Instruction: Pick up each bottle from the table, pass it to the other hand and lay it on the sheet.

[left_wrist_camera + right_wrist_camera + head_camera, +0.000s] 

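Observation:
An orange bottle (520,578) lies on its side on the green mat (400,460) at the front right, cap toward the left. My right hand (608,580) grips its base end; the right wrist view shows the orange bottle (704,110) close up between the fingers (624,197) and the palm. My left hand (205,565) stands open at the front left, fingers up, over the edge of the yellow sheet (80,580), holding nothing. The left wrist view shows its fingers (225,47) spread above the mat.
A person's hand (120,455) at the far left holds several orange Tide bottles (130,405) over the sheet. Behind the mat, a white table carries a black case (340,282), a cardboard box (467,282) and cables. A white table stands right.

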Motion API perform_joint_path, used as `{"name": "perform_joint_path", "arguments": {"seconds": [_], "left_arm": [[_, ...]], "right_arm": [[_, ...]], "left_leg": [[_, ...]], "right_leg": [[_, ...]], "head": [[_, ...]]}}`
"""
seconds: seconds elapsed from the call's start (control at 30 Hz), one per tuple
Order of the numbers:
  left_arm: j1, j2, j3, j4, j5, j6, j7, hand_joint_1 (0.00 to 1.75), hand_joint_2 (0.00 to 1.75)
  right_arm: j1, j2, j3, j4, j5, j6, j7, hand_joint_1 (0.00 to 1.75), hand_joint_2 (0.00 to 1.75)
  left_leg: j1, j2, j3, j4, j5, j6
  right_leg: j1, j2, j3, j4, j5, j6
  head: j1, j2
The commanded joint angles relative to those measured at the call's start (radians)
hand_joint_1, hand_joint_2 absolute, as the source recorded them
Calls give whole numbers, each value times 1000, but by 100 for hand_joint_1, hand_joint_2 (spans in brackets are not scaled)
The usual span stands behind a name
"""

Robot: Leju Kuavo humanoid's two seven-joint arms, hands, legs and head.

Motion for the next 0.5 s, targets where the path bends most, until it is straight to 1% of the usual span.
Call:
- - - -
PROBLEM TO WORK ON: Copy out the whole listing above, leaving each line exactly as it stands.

TASK SOLUTION:
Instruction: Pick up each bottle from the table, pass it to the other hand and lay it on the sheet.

[left_wrist_camera + right_wrist_camera + head_camera, +0.000s] 

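Observation:
An orange bottle (520,578) lies on its side on the green mat (400,460) at the front right, cap toward the left. My right hand (608,580) grips its base end; the right wrist view shows the orange bottle (704,110) close up between the fingers (624,197) and the palm. My left hand (205,565) stands open at the front left, fingers up, over the edge of the yellow sheet (80,580), holding nothing. The left wrist view shows its fingers (225,47) spread above the mat.
A person's hand (120,455) at the far left holds several orange Tide bottles (130,405) over the sheet. Behind the mat, a white table carries a black case (340,282), a cardboard box (467,282) and cables. A white table stands right.
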
Motion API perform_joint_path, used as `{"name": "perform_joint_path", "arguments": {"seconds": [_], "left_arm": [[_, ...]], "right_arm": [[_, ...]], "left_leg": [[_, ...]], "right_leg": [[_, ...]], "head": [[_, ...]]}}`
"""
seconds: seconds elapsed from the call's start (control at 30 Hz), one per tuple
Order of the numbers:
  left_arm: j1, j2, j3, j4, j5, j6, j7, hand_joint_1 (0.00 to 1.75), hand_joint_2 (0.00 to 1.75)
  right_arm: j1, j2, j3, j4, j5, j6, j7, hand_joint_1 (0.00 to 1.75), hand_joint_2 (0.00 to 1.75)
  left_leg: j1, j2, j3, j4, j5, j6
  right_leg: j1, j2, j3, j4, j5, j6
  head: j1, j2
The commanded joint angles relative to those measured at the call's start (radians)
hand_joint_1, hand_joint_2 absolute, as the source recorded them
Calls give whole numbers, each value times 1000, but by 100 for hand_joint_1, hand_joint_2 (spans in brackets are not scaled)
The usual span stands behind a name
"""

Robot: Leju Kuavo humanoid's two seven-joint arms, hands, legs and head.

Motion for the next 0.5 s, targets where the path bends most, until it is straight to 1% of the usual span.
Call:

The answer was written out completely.